Потом, в тот же год, когда я понял, как надо писать, я с чувством стыда перечитал накопившиеся страницы и почти все сжег. Я пришел к мысли, что надо еще овладеть ремеслом. Мне следовало вернуться к началам, овладеть мастерством рассказа и, может быть, элементарными правилами стихосложения и тогда уже по-настоящему строить сюжет, который и выразил бы мою главную мысль. Я обнаружил, что прежде вообще не писал. Просто играл в писательство. Я марал бумагу, уверял себя и своих друзей в том, будто это чего-то стоит. Мои необоснованные литературные претензии должны были помочь мне выбросить из головы воспоминания о провале в Южном Кенсингтоне. Но характерно, что я никогда и никому не показывал своих многочисленных литературных опытов. Никто, в том числе и я сам, не знает теперь, о чем был роман «Компаньонка леди Фрэнкленд». Помню только страницы и страницы детских каракуль. Я увидел себя наконец со стороны, но от этого мне легче не стало. Неужели я никогда не откажусь от своей самоуверенности и не начну учиться делу? Я чувствовал себя человеком одаренным, не без достоинств, но догадывался и о своем тщеславии и самонадеянности, мешавших мне употребить на пользу эти добрые качества. Я разжевывал этот горький корень, когда бродил взад-вперед по буковым рощам и папоротниковым зарослям, окружавшим Ап-парк, или по тисовой долине у здания телеграфа.
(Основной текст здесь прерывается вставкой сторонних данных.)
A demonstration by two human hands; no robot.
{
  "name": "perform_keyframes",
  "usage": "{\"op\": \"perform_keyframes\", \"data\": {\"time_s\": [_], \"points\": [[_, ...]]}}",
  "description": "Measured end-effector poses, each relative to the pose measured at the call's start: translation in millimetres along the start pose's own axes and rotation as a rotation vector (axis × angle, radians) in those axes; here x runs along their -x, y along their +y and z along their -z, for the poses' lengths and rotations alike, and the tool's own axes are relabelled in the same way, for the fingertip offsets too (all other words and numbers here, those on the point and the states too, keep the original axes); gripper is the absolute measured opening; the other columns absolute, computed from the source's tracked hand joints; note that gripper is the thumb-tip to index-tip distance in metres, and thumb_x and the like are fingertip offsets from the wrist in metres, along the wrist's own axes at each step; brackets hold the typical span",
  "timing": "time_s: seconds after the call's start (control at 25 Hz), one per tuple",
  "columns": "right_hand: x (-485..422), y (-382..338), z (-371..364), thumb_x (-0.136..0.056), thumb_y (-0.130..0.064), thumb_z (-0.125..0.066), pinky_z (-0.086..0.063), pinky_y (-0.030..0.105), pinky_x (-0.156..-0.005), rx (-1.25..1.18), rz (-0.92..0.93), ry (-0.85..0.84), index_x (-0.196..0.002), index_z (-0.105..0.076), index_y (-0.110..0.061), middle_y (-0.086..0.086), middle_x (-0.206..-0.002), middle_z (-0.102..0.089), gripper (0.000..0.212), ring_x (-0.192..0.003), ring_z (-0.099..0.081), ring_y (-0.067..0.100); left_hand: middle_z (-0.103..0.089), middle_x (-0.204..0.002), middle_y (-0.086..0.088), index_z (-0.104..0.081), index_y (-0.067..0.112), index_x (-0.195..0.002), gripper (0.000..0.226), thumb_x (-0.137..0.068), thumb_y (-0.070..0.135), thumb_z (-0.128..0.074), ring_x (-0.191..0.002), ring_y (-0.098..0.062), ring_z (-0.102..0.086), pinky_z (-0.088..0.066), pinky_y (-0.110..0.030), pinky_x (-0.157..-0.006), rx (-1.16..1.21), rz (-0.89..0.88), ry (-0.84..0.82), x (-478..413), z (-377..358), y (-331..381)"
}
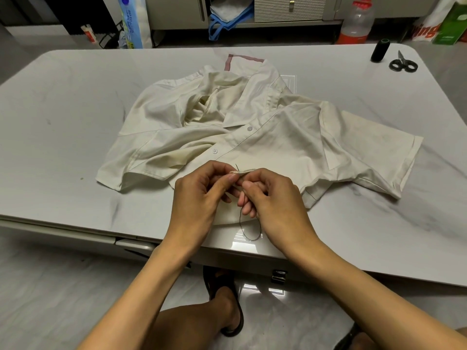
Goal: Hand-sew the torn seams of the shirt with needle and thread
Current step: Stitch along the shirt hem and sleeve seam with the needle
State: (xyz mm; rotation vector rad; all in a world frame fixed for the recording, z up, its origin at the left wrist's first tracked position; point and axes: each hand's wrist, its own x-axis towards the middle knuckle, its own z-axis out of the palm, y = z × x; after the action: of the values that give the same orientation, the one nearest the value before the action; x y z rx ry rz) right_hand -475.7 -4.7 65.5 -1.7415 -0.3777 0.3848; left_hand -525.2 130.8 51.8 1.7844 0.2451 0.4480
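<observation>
I see a pale marbled table (75,122) with 1 pair of black-handled scissors (403,63) lying near its far right corner. Beyond the far edge stand a clear plastic bottle (356,24) with a red cap, a green carton (452,24) and a white bag with red lettering (427,29) at right. A blue-printed plastic package (134,21) is at left, and 1 blue-strapped bag (227,18) holding white cloth sits between them.

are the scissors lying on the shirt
No, the scissors lie on the bare table near the black thread spool, well apart from the shirt.
</observation>
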Motion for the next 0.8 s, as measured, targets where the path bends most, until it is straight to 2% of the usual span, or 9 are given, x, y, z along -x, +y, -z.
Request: {"op": "perform_keyframes", "data": {"time_s": [0.12,0.24,0.36,0.44,0.6,0.68,0.72,0.8], "points": [[1.1,2.3,-0.1,-0.099,-0.001,-0.045,-0.049,0.018,-0.059,-0.048,-0.016,-0.042,-0.100,-0.060,-0.002,0.006,-0.072,-0.068,0.015,-0.059,-0.060,0.011,-0.076,-0.081,0.002,-0.070,0.021,-0.094,0.011,-0.091,0.010,-0.070,-0.075,-0.017,-0.072,-0.055,-0.032,-0.074,-0.027,0.002,-0.010,0.8,1.6,-2.4],[3.0,4.3,-1.1,-0.097,0.003,-0.043,-0.051,0.024,-0.063,-0.089,-0.027,-0.061,-0.103,-0.053,-0.008,0.005,-0.073,-0.068,0.015,-0.063,-0.062,0.015,-0.075,-0.082,0.005,-0.071,0.021,-0.092,0.013,-0.091,0.009,-0.070,-0.074,-0.012,-0.071,-0.055,-0.029,-0.073,-0.089,-0.044,-0.009,-0.1,3.3,-3.7],[4.0,4.2,0.5,-0.095,0.002,-0.045,-0.051,0.033,-0.070,-0.063,0.006,-0.031,-0.096,-0.040,-0.019,0.002,-0.069,-0.065,0.022,-0.062,-0.059,0.012,-0.074,-0.081,0.005,-0.074,0.011,-0.093,0.006,-0.092,0.008,-0.069,-0.074,-0.013,-0.071,-0.056,-0.030,-0.072,-0.152,-0.111,-0.042,-0.3,4.1,-5.0],[4.2,2.3,2.7,-0.095,0.003,-0.046,-0.050,0.030,-0.069,-0.035,0.026,-0.006,-0.092,-0.036,-0.021,0.003,-0.068,-0.064,0.026,-0.060,-0.057,0.010,-0.075,-0.084,0.003,-0.075,0.009,-0.095,0.008,-0.091,0.009,-0.068,-0.078,-0.014,-0.072,-0.056,-0.030,-0.073,-0.167,-0.137,-0.084,-0.6,4.1,-5.9],[5.5,-2.4,4.5,-0.097,0.002,-0.049,-0.052,0.025,-0.061,-0.062,0.040,-0.051,-0.096,-0.040,-0.014,0.010,-0.073,-0.068,0.018,-0.059,-0.062,0.017,-0.076,-0.089,0.000,-0.076,0.012,-0.096,0.012,-0.089,0.013,-0.067,-0.080,-0.021,-0.073,-0.057,-0.036,-0.073,-0.093,-0.077,-0.080,-2.8,5.1,-7.5],[7.6,-3.0,7.3,-0.099,-0.006,-0.051,-0.056,0.031,-0.060,0.018,0.060,-0.054,-0.101,-0.046,-0.014,0.006,-0.072,-0.069,0.009,-0.059,-0.066,0.018,-0.075,-0.084,-0.002,-0.075,0.012,-0.095,0.010,-0.090,0.013,-0.067,-0.075,-0.022,-0.072,-0.056,-0.037,-0.069,-0.064,-0.054,-0.066,-4.4,5.3,-6.8],[7.8,-2.9,10.3,-0.100,-0.011,-0.050,-0.056,0.035,-0.061,0.083,0.086,-0.026,-0.100,-0.050,-0.016,0.002,-0.071,-0.068,0.005,-0.058,-0.066,0.017,-0.074,-0.080,-0.002,-0.074,0.012,-0.093,0.007,-0.091,0.011,-0.067,-0.074,-0.023,-0.071,-0.054,-0.035,-0.067,-0.046,-0.044,-0.060,-5.2,5.4,-6.3],[3.7,-1.9,19.2,-0.100,-0.018,-0.051,-0.053,0.039,-0.062,0.238,0.180,0.103,-0.094,-0.058,-0.021,-0.006,-0.069,-0.067,0.010,-0.059,-0.064,0.012,-0.072,-0.075,-0.002,-0.073,0.014,-0.089,0.011,-0.092,0.005,-0.068,-0.071,-0.023,-0.071,-0.053,-0.031,-0.065,-0.001,-0.018,-0.037,-6.3,5.5,-4.2]]}}
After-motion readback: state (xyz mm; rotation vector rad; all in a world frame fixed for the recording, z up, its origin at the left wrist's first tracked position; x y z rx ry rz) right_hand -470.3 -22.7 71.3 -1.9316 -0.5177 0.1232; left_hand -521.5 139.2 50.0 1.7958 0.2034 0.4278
Понемногу я набирался сил и прибавлял в весе, но при этом у меня росло недовольство своей праздностью и неэффективностью усилий. Мне хотелось возобновить свое наступление на мир, но имея больше за душой и обладая большими здравомыслием и решительностью. Идея найти работу, оставляющую время для писательства, сама по себе была неглупой даже при том, как мне не повезло в Холте. Я понял, что, прежде чем начать «писать набело», надо пройти стадию ученичества, и мысль эта была вполне здравой. Надо было использовать еще один шанс — если, конечно, он у меня оставался.